[Opening Given data section]
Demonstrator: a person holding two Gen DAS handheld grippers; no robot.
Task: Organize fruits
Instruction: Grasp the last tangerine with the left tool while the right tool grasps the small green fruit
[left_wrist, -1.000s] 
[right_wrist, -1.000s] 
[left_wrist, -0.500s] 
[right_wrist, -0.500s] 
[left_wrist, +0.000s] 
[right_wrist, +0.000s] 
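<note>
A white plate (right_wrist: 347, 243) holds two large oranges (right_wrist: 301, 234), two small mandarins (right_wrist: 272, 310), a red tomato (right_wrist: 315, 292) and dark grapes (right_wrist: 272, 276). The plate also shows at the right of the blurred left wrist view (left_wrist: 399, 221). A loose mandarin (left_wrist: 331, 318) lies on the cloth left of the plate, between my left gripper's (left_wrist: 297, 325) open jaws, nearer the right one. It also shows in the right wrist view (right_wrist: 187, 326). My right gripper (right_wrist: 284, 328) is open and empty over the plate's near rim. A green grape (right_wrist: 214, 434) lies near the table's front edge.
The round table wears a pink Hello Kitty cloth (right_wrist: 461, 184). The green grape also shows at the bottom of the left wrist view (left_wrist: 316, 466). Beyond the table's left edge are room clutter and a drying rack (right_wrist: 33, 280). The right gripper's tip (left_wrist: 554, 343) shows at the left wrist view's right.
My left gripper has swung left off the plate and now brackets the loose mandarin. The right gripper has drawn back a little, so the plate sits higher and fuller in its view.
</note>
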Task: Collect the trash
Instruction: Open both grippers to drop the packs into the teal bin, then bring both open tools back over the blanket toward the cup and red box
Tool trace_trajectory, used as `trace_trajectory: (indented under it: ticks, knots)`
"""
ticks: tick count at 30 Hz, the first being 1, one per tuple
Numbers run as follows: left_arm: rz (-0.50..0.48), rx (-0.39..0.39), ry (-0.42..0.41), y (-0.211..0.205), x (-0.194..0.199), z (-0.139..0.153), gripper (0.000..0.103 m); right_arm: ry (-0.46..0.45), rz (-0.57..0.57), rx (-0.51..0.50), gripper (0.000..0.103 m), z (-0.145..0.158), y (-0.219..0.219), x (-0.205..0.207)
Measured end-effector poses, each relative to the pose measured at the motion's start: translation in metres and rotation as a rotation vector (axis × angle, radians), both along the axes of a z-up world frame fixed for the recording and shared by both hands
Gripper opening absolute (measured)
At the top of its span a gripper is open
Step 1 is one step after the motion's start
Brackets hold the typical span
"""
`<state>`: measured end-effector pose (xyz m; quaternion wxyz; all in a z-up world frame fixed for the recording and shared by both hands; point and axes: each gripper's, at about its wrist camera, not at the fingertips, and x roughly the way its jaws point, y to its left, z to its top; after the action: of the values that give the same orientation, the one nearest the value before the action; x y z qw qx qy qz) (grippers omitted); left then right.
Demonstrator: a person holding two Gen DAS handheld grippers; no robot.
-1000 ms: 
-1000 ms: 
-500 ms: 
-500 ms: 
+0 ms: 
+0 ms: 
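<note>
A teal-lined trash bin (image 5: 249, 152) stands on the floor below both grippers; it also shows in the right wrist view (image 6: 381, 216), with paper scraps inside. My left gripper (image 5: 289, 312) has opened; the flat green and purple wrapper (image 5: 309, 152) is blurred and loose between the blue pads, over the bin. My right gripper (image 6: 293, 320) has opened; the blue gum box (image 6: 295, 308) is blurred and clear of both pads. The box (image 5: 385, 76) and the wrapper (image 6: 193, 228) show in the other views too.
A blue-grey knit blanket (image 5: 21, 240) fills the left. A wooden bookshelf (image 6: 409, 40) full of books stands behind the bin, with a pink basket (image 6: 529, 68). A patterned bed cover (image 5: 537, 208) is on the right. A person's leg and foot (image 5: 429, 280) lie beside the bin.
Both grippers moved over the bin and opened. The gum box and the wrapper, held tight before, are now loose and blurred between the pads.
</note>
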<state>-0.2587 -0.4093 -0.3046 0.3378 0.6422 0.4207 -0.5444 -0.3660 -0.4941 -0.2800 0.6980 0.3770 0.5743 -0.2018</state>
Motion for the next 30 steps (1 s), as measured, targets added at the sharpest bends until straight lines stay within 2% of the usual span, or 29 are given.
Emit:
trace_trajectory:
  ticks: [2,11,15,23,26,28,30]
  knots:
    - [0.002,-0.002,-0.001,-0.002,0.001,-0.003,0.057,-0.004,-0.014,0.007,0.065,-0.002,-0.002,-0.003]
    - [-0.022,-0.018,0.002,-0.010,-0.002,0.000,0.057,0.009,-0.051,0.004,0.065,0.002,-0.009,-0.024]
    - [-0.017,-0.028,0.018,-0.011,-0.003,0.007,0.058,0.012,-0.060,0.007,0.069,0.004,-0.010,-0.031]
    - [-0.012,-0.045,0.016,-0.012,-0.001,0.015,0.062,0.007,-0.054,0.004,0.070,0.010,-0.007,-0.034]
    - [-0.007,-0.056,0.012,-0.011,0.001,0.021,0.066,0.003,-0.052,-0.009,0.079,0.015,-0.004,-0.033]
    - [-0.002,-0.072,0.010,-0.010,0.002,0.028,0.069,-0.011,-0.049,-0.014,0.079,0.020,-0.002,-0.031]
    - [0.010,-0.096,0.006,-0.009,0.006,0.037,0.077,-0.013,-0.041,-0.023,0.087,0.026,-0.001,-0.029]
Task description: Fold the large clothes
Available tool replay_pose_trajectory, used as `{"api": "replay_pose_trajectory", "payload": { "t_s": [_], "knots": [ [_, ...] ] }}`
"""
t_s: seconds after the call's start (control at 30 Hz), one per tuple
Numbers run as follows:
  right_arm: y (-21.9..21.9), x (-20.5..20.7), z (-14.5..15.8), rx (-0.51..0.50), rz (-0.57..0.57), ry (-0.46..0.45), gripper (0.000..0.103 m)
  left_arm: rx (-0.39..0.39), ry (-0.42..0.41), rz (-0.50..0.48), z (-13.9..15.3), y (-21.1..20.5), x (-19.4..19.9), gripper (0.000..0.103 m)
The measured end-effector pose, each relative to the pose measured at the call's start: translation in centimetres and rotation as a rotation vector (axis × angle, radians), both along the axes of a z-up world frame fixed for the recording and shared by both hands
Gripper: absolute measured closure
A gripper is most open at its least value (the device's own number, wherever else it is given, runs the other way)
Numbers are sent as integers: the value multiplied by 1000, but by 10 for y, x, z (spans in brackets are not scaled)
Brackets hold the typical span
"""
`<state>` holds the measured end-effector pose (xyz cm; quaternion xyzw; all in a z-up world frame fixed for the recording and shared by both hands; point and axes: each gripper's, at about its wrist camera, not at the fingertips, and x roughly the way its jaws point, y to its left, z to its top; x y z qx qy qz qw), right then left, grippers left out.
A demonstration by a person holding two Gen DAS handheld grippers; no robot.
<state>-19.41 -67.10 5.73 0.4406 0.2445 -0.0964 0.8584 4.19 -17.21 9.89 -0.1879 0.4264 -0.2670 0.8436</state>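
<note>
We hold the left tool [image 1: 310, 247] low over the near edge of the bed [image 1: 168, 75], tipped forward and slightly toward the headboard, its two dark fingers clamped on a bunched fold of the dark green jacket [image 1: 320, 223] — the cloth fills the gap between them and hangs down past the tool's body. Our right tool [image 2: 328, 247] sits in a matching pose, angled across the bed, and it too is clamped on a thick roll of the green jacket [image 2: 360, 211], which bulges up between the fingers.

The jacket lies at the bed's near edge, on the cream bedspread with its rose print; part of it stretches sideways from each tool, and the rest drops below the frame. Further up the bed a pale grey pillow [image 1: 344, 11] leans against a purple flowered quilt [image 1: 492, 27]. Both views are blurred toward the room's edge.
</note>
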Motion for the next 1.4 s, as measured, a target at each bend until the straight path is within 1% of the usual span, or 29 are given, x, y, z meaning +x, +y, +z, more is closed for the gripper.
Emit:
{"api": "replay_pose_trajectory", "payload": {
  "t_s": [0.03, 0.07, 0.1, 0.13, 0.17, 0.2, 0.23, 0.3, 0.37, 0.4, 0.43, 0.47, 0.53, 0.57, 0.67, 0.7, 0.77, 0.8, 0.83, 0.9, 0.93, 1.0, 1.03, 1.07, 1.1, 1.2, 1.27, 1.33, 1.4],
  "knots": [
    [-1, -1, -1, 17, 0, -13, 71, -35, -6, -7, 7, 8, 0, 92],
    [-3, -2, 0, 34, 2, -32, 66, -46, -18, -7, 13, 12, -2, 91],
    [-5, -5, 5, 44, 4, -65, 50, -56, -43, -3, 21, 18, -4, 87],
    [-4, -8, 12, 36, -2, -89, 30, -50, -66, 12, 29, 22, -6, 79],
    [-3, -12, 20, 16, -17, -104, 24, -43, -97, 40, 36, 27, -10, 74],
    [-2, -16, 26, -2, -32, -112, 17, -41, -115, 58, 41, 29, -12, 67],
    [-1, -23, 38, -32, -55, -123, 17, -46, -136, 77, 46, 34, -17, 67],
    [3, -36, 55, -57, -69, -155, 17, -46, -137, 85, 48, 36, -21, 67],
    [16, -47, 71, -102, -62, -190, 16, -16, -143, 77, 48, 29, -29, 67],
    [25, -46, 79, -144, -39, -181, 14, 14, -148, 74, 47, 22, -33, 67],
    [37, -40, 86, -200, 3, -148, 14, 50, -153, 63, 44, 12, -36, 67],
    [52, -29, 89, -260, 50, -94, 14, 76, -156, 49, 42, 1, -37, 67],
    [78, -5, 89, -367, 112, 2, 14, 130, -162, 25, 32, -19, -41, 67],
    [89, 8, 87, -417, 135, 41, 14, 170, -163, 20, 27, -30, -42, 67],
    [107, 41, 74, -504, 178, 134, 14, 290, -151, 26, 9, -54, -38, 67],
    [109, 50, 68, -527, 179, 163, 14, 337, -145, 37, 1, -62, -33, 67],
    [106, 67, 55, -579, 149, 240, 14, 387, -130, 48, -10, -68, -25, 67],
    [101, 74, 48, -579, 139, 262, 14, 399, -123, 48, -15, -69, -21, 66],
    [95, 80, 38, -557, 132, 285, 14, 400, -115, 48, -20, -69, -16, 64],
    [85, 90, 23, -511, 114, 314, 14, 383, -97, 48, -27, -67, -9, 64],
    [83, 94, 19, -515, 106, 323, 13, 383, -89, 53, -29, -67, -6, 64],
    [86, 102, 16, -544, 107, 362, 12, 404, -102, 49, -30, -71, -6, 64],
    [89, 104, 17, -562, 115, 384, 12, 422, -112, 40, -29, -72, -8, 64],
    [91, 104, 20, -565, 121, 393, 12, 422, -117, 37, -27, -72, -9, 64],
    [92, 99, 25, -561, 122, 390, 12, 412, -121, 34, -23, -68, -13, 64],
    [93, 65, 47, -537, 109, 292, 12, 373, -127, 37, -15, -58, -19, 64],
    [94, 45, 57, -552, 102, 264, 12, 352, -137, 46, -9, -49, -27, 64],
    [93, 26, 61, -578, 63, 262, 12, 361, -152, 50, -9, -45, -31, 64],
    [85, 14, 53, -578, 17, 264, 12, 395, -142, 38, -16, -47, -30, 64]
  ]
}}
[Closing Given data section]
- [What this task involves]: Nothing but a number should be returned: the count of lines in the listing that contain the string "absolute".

- [Exercise solution]: 2